**Work to complete:**
Transcribe the listing below word for word.

-- Opening Marker --

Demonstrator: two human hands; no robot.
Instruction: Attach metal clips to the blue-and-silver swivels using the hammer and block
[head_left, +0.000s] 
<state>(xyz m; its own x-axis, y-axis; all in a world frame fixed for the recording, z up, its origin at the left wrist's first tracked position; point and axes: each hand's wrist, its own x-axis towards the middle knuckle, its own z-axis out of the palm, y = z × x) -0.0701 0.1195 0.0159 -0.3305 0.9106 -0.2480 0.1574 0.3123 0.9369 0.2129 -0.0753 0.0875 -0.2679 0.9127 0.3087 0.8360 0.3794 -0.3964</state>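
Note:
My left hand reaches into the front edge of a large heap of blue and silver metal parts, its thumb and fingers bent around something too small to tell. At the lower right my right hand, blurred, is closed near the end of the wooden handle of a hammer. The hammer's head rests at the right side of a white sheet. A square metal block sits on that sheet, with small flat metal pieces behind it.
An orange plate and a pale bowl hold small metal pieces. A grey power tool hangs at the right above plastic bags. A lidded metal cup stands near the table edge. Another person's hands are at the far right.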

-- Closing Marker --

**Finished exercise:**
Demonstrator: two human hands; no robot.
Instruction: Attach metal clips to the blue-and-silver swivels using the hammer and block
[head_left, +0.000s] 
<state>(xyz m; its own x-axis, y-axis; all in a world frame fixed for the recording, z up, its origin at the left wrist's first tracked position; point and axes: each hand's wrist, its own x-axis towards the middle knuckle, its own z-axis out of the palm, y = z × x) -0.0701 0.1195 0.0159 -0.3305 0.9106 -0.2480 0.1574 0.3123 0.9369 0.2129 -0.0753 0.0875 -0.2679 0.9127 0.3087 0.8360 0.3794 -0.3964</state>
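Note:
My left hand reaches into the front edge of a large heap of blue and silver metal parts, its thumb and fingers bent around something too small to tell. At the lower right my right hand, blurred, is closed near the end of the wooden handle of a hammer. The hammer's head rests at the right side of a white sheet. A square metal block sits on that sheet, with small flat metal pieces behind it.
An orange plate and a pale bowl hold small metal pieces. A grey power tool hangs at the right above plastic bags. A lidded metal cup stands near the table edge. Another person's hands are at the far right.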

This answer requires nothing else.